Выбрать главу

Он был инженером, был даже знающим специалистом. Но работал мало. В силу особенностей своего характера он плохо ладил с людьми. Обычно вежливый, даже несколько приторный в своей вежливости, он отличался большой настойчивостью, больше того – невероятным упорством. Встречаемые в жизни препятствия, преграды быстро выводили его из себя. Тогда он точно «взрывался».

Он написал для меня свою автобиографию – она же история болезни. Это 64 страницы убористого почерка. Мне он дал копию, аккуратно переписанную его женой, разделённую на главы, снабжённую примечаниями и приложениями. В этом пространном документе лицо автора отображено очень ярко. Я приведу в значительно сокращённом виде один эпизод, описание того, как Павле Александрович проходил лечебную комиссию.

«…Мы вошли. Я и жена. Один из врачей – тот, который в прошлый раз меня достаточно измучил, – уже снял халат. Встречает нас словами: «Приём кончился – мы не можем сидеть до ночи». Меня сразу взорвало. Подал реплику на непорядки и пустил ему «сволочь». Тот: «Я тебе покажу». – «Мне плевать… я пришёл к врачам», – сказал я. Врач пригрозил, что позовёт милиционера, а потом садится писать акт, спрашивает документы. Вместо документов я хотел дать ему стулом. Но между ним и мною сидела жена, она могла пострадать от удара. Я плюнул ему в лицо. Он встал, утёрся и пошёл за милиционером. Я тут же <…>… Приказанию взять меня в отделение милиционер не подчинился. Ушёл милиционер, ушёл и он… Остальные члены комиссии идут в канцелярию ставить печать. Я за ними… Пустил: «Не врачи, а дураки»… По дороге у стены – половая щётка. Хватаю её, врываюсь в кабинет и бросаю в председателя и врача…»

Это описание одного только столкновения, а их в жизни Павла Александровича было очень много.

Я сам не могу на него пожаловаться: ко мне он относился хорошо, даже с особым доверием.
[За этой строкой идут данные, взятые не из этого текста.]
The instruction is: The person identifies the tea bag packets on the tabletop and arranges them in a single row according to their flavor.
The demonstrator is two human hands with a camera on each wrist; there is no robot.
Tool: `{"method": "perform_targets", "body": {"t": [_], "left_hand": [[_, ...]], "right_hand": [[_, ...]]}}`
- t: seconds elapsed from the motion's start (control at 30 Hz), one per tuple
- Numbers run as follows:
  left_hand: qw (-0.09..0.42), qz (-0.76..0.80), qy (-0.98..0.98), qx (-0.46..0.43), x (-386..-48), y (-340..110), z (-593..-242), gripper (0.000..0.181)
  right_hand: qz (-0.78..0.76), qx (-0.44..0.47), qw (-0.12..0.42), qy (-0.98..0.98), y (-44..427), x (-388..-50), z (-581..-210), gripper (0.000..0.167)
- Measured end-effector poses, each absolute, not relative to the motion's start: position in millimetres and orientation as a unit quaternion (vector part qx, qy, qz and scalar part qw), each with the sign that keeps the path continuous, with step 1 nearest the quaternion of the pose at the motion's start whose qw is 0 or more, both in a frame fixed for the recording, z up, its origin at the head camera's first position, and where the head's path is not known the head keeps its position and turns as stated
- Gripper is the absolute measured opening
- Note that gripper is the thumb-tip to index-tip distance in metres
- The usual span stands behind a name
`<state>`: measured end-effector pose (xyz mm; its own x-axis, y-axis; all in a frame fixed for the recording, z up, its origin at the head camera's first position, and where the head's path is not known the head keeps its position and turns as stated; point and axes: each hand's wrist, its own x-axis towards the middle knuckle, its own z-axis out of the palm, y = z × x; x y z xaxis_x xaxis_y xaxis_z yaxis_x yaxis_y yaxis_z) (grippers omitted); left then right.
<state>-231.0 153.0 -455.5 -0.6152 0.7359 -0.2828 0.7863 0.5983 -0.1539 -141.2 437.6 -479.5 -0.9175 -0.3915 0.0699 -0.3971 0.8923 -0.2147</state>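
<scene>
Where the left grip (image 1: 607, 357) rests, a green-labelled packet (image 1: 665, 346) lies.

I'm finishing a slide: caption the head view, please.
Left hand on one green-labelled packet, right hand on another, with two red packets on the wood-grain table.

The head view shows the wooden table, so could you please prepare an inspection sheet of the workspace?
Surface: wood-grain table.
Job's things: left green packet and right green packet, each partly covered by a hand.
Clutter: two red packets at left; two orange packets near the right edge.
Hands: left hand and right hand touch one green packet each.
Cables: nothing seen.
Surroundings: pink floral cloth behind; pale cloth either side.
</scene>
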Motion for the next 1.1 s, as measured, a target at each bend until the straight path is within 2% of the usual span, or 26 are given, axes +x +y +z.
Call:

Из-за одного этого доверия мне невольно становилось тоскливо, когда я замечал неизменную пару, ожидающую в приёмной моей консультации.

Однажды Павел Александрович явился в единственном числе, притом явился не по собственной инициативе, а был доставлен срочным порядком на машине «скорой помощи». На этот раз мы встретились с ним не в обычный день и не в поликлинике, где я привык его видеть, но в психиатрическом диспансере, где я случайно в это время находился.

Удивлённый его прибытием, я обратился за разъяснениями сначала к нему самому. С выражением недоумения на лице он заявил мне, что Зина, жена его, с утра куда-то ушла, а зачем его привезли, он и сам не понимает. Сопровождавшая его медицинская сестра отозвала меня в сторону. Оказалось, что это была мера профилактики: боялись, чтобы он чего-нибудь не сделал с собой в порыве отчаяния. Его жена была обнаружена повесившейся в уборной. Он ещё этого не знал.

Такая мера предусмотрительности была совершенно излишней: это было полное непонимание особенностей характера Павла Александровича.

Я тут же сообщил ему о случившемся. Он был несколько ошеломлён, но и только. Правда, дня через три он пришёл ко мне поговорить и потом приходил повторно. Впечатления глубоко удручённого человека он отнюдь не производил. Его беспокоило иное. У него были сомнения, как ему устроить свою жизнь дальше; он не знал, сможет ли он прожить без той заботы, которую уделяла ему жена.

С собою он принёс один документ, который просил временно сохранить. В дальнейшем он так и остался у меня. Документ этот был озаглавлен: «Клятва Зине». Клятва состоит из двенадцати перенумерованных пунктов. Целиком приводить её незачем. Нескольких выдержек достаточно, чтобы представить себе её содержание.

«Клятва Зине. – Милая, любимая Зина! Ты ушла от нас. Ты свою жизнь без остатка посвятила любви ко мне и к людям. Ты кругом себя сеяла только любовь.

1). Ты с первых дней нашей жизни с тобой передала всю свою любовь, любовь сильную, радостную; ты мне передала сильную любовь к детям, сильное желание иметь их. Случилось так, что их у нас не было.

2). Ты, когда я после сильного утомления серьёзно заболел, отдала все свои силы, всю свою любовь тому, чтобы вернуть меня к сознательной жизни. Ты это сделала. Там, где были бессильны крупные медицинские профессора, ты своей любовью сделала всё. Они тебе говорили, что ты сделала многое, ты им помогла во всём. Ты этому посвятила все свои силы, всю свою любовь и жизнь…»

Дальше всё идёт в таком же роде: без конца повторяется одно и то же, и больше всего слово «любовь»; однако на первом месте в этом завещании остаётся он сам и его интересы.